• **Stored data**:
::::

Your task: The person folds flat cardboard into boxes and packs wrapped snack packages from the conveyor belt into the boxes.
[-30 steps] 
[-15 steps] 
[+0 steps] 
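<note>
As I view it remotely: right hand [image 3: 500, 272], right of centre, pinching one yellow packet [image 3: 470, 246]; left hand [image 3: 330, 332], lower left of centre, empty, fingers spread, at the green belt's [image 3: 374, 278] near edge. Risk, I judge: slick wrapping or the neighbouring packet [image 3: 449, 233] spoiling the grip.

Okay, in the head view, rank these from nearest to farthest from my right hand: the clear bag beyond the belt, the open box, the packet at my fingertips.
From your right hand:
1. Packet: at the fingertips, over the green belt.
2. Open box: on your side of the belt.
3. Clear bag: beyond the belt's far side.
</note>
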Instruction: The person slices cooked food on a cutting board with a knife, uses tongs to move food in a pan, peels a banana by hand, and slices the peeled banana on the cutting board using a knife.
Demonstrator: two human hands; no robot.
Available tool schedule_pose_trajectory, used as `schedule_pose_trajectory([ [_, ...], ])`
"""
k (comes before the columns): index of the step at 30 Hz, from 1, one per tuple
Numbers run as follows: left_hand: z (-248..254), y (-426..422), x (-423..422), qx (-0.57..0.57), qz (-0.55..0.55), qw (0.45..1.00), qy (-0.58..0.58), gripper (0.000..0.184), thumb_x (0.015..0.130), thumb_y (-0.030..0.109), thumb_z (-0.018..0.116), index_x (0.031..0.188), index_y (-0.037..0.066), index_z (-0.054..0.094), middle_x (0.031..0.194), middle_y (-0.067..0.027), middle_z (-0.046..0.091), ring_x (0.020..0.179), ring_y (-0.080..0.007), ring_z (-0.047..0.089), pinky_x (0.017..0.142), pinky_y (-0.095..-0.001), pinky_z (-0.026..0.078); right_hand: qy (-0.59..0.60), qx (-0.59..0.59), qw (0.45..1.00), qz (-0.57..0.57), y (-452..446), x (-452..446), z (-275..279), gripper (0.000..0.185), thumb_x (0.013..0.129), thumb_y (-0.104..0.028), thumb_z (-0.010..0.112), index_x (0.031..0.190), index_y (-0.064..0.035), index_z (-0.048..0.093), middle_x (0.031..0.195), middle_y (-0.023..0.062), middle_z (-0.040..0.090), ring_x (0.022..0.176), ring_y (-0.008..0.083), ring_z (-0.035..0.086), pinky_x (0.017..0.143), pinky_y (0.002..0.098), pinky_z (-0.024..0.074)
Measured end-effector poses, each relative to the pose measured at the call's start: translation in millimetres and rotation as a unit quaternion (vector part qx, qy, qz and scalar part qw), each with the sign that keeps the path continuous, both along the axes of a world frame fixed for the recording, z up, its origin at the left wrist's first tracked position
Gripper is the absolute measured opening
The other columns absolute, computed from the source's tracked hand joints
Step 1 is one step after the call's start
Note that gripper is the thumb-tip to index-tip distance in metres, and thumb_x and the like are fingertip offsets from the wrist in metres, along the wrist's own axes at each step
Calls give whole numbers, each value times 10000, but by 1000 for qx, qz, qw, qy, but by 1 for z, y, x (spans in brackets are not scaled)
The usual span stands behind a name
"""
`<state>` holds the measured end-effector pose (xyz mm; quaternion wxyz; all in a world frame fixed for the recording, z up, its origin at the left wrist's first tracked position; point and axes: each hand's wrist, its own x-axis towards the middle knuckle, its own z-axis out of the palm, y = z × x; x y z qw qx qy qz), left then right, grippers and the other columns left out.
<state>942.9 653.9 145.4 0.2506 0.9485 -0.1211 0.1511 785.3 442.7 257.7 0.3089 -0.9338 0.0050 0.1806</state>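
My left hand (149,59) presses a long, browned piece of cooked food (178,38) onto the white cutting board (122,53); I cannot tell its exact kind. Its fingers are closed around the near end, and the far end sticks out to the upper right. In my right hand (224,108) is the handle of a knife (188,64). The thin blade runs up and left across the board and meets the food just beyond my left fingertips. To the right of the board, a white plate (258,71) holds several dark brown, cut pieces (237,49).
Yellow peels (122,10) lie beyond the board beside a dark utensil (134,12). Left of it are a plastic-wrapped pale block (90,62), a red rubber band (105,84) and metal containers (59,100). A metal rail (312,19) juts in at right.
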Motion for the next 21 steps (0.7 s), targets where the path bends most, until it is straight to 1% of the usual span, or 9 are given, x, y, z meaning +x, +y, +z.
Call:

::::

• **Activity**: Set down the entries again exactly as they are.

• **Solution for this task**:
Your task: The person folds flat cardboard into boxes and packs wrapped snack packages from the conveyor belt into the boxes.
[-30 steps] 
[-15 steps] 
[+0 steps] 
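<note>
As I view it remotely: right hand [image 3: 500, 272], right of centre, pinching one yellow packet [image 3: 470, 246]; left hand [image 3: 330, 332], lower left of centre, empty, fingers spread, at the green belt's [image 3: 374, 278] near edge. Risk, I judge: slick wrapping or the neighbouring packet [image 3: 449, 233] spoiling the grip.

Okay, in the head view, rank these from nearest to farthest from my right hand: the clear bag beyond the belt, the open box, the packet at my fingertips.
From your right hand:
1. Packet: at the fingertips, over the green belt.
2. Open box: on your side of the belt.
3. Clear bag: beyond the belt's far side.
</note>
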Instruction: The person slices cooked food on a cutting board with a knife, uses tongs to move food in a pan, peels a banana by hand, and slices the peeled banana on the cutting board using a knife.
Demonstrator: two human hands; no robot.
Available tool schedule_pose_trajectory, used as `schedule_pose_trajectory([ [_, ...], ])`
"""
k (comes before the columns): index of the step at 30 Hz, from 1, one per tuple
Numbers run as follows: left_hand: z (-248..254), y (-426..422), x (-423..422), qx (-0.57..0.57), qz (-0.55..0.55), qw (0.45..1.00), qy (-0.58..0.58), gripper (0.000..0.184), thumb_x (0.015..0.130), thumb_y (-0.030..0.109), thumb_z (-0.018..0.116), index_x (0.031..0.188), index_y (-0.037..0.066), index_z (-0.054..0.094), middle_x (0.031..0.194), middle_y (-0.067..0.027), middle_z (-0.046..0.091), ring_x (0.020..0.179), ring_y (-0.080..0.007), ring_z (-0.047..0.089), pinky_x (0.017..0.142), pinky_y (-0.095..-0.001), pinky_z (-0.026..0.078); right_hand: qy (-0.59..0.60), qx (-0.59..0.59), qw (0.45..1.00), qz (-0.57..0.57), y (-452..446), x (-452..446), z (-275..279), gripper (0.000..0.185), thumb_x (0.013..0.129), thumb_y (-0.104..0.028), thumb_z (-0.010..0.112), index_x (0.031..0.190), index_y (-0.064..0.035), index_z (-0.048..0.093), middle_x (0.031..0.195), middle_y (-0.023..0.062), middle_z (-0.040..0.090), ring_x (0.022..0.176), ring_y (-0.008..0.083), ring_z (-0.035..0.086), pinky_x (0.017..0.143), pinky_y (0.002..0.098), pinky_z (-0.024..0.074)
Measured end-effector poses, each relative to the pose measured at the call's start: translation in millimetres and rotation as a unit quaternion (vector part qx, qy, qz and scalar part qw), each with the sign that keeps the path continuous, both along the axes of a world frame fixed for the recording, z up, its origin at the left wrist's first tracked position
Gripper is the absolute measured opening
The other columns absolute, computed from the source's tracked hand joints
Step 1 is one step after the call's start
Note that gripper is the thumb-tip to index-tip distance in metres, and thumb_x and the like are fingertip offsets from the wrist in metres, along the wrist's own axes at each step
Calls give whole numbers, each value times 10000, but by 1000 for qx, qz, qw, qy, but by 1 for z, y, x (spans in brackets are not scaled)
The usual span stands behind a name
"""
`<state>` holds the measured end-effector pose (xyz mm; quaternion wxyz; all in a world frame fixed for the recording, z up, its origin at the left wrist's first tracked position; point and axes: each hand's wrist, its own x-axis towards the middle knuckle, its own z-axis out of the palm, y = z × x; x y z qw qx qy qz), left then right, grippers and the other columns left out.
<state>942.9 653.9 145.4 0.2506 0.9485 -0.1211 0.1511 785.3 442.7 257.7 0.3089 -0.9338 0.0050 0.1806</state>
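My left hand (149,59) presses a long, browned piece of cooked food (178,38) onto the white cutting board (122,53); I cannot tell its exact kind. Its fingers are closed around the near end, and the far end sticks out to the upper right. In my right hand (224,108) is the handle of a knife (188,64). The thin blade runs up and left across the board and meets the food just beyond my left fingertips. To the right of the board, a white plate (258,71) holds several dark brown, cut pieces (237,49).
Yellow peels (122,10) lie beyond the board beside a dark utensil (134,12). Left of it are a plastic-wrapped pale block (90,62), a red rubber band (105,84) and metal containers (59,100). A metal rail (312,19) juts in at right.
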Motion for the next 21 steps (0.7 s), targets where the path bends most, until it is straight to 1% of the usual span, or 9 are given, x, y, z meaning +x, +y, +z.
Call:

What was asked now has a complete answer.